*** Data excerpt Section Begins ***
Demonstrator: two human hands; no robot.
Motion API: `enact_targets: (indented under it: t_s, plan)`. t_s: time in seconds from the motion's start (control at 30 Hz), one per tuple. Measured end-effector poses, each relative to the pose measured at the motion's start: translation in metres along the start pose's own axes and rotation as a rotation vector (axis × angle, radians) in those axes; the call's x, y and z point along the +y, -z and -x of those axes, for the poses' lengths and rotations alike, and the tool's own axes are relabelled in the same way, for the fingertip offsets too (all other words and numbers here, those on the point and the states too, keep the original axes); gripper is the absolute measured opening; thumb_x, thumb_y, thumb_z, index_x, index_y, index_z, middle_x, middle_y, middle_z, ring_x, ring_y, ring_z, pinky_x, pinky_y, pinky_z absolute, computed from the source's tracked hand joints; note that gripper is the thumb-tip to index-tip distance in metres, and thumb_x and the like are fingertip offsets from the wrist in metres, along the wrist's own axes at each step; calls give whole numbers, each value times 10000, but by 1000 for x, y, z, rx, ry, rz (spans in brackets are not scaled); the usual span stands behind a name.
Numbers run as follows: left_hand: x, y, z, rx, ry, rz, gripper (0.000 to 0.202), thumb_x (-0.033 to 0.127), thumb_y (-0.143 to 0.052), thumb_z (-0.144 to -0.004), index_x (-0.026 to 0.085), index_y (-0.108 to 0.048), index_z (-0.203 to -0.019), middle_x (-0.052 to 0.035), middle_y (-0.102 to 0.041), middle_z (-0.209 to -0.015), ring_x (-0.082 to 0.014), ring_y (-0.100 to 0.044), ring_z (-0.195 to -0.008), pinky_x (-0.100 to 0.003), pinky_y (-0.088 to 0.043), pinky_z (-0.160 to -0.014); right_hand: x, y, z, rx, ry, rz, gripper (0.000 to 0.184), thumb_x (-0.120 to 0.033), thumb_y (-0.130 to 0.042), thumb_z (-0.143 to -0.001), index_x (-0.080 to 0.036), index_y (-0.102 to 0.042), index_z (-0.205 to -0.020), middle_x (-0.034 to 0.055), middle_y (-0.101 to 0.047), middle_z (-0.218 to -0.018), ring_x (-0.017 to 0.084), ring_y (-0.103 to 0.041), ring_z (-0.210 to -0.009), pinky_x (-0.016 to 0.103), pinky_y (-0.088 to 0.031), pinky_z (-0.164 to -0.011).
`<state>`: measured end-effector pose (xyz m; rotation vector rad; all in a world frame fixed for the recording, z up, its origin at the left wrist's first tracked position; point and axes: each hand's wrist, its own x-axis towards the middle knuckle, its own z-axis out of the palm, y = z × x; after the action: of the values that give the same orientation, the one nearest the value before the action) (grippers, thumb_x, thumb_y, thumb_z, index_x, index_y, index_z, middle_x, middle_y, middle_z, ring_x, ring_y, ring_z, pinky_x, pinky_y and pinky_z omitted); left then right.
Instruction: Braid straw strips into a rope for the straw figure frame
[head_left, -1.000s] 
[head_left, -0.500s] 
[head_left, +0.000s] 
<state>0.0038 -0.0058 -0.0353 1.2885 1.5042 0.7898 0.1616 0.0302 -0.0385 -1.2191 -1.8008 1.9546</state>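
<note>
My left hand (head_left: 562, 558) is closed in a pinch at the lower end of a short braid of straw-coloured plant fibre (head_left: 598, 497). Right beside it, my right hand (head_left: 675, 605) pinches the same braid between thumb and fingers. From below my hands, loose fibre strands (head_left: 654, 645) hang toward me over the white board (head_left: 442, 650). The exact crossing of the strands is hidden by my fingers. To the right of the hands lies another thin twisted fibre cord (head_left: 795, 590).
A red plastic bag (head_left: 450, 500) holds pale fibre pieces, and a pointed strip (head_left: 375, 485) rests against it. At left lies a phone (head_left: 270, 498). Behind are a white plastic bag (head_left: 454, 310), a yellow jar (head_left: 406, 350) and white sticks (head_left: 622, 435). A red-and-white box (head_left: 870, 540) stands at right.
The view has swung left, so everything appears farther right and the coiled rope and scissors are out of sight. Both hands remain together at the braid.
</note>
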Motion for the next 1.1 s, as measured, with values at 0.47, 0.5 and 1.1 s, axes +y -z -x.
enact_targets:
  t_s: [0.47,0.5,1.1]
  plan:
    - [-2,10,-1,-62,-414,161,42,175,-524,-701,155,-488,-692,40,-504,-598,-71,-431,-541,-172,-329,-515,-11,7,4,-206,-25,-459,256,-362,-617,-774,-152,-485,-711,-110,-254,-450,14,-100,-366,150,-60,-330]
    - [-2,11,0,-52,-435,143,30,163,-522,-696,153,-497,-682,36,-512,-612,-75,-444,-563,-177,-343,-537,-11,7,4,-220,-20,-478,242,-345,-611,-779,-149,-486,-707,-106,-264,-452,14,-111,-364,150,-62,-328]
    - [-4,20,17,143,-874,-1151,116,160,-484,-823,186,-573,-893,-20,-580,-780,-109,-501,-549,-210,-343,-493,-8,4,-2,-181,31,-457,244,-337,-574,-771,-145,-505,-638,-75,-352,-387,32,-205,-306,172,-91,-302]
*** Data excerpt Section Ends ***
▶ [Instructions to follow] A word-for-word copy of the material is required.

▶ [Answer section]
Demonstrator: two human hands; no robot.
Motion API: `enact_targets: (indented under it: t_s, plan)`. t_s: time in seconds from the motion's start (control at 30 Hz), one per tuple. Measured end-effector poses, each relative to the pose measured at the motion's start: translation in metres along the start pose's own axes and rotation as a rotation vector (axis × angle, radians) in those axes; the call's x, y and z point along the +y, -z and -x of those axes, for the poses' lengths and rotations alike, and the tool's own axes are relabelled in the same way, for the fingertip offsets too (all other words and numbers here, those on the point and the states too, keep the original axes); gripper is the absolute measured opening; thumb_x, thumb_y, thumb_z, index_x, index_y, index_z, middle_x, middle_y, middle_z, ring_x, ring_y, ring_z, pinky_x, pinky_y, pinky_z absolute, computed from the source's tracked hand joints; note that gripper is the thumb-tip to index-tip distance in metres, and thumb_x and the like are fingertip offsets from the wrist in metres, along the wrist's own axes at each step; calls give whole numbers, each value times 10000, but by 1000 for x, y, z, rx, ry, rz (spans in brackets are not scaled); the usual span stands behind a name.
Numbers run as follows: left_hand: x, y, z, rx, ry, rz, gripper (0.000 to 0.202), thumb_x (-0.033 to 0.127), thumb_y (-0.143 to 0.052), thumb_z (-0.144 to -0.004), index_x (-0.026 to 0.085), index_y (-0.108 to 0.048), index_z (-0.203 to -0.019), middle_x (-0.052 to 0.035), middle_y (-0.102 to 0.041), middle_z (-0.209 to -0.015), ring_x (-0.082 to 0.014), ring_y (-0.100 to 0.044), ring_z (-0.195 to -0.008), pinky_x (-0.100 to 0.003), pinky_y (-0.088 to 0.043), pinky_z (-0.160 to -0.014); right_hand: x, y, z, rx, ry, rz, gripper (0.000 to 0.184), thumb_x (-0.120 to 0.033), thumb_y (-0.130 to 0.042), thumb_z (-0.143 to -0.001), index_x (-0.080 to 0.036), index_y (-0.102 to 0.042), index_z (-0.205 to -0.020), middle_x (-0.034 to 0.055), middle_y (-0.101 to 0.047), middle_z (-0.218 to -0.018), ring_x (-0.017 to 0.084), ring_y (-0.103 to 0.041), ring_z (-0.210 to -0.009), pinky_x (-0.016 to 0.103), pinky_y (-0.088 to 0.031), pinky_z (-0.164 to -0.011).
`<state>`: measured end-effector pose (xyz m; rotation vector rad; all in a world frame fixed for the recording, z up, its origin at the left wrist's first tracked position; point and axes: each hand's wrist, its own x-axis towards the middle knuckle, its own z-axis out of the palm, y = z × x; after the action: of the values that give the same orientation, the one nearest the value before the action) (grippers, thumb_x, thumb_y, thumb_z, index_x, index_y, index_z, middle_x, middle_y, middle_z, ring_x, ring_y, ring_z, pinky_x, pinky_y and pinky_z omitted); left then right.
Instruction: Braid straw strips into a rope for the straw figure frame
[head_left, -1.000s] 
[head_left, -0.500s] 
[head_left, +0.000s] 
<state>0.0038 -0.0058 -0.0353 1.2885 1.5042 0.7898 0.1616 0.0302 -0.0385 -1.2191 -1.8008 1.9546</state>
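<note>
My left hand (head_left: 562, 558) is closed in a pinch at the lower end of a short braid of straw-coloured plant fibre (head_left: 598, 497). Right beside it, my right hand (head_left: 675, 605) pinches the same braid between thumb and fingers. From below my hands, loose fibre strands (head_left: 654, 645) hang toward me over the white board (head_left: 442, 650). The exact crossing of the strands is hidden by my fingers. To the right of the hands lies another thin twisted fibre cord (head_left: 795, 590).
A red plastic bag (head_left: 450, 500) holds pale fibre pieces, and a pointed strip (head_left: 375, 485) rests against it. At left lies a phone (head_left: 270, 498). Behind are a white plastic bag (head_left: 454, 310), a yellow jar (head_left: 406, 350) and white sticks (head_left: 622, 435). A red-and-white box (head_left: 870, 540) stands at right.
The view has swung left, so everything appears farther right and the coiled rope and scissors are out of sight. Both hands remain together at the braid.
</note>
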Motion for the next 1.1 s, as measured, with values at 0.47, 0.5 and 1.1 s, axes +y -z -x.
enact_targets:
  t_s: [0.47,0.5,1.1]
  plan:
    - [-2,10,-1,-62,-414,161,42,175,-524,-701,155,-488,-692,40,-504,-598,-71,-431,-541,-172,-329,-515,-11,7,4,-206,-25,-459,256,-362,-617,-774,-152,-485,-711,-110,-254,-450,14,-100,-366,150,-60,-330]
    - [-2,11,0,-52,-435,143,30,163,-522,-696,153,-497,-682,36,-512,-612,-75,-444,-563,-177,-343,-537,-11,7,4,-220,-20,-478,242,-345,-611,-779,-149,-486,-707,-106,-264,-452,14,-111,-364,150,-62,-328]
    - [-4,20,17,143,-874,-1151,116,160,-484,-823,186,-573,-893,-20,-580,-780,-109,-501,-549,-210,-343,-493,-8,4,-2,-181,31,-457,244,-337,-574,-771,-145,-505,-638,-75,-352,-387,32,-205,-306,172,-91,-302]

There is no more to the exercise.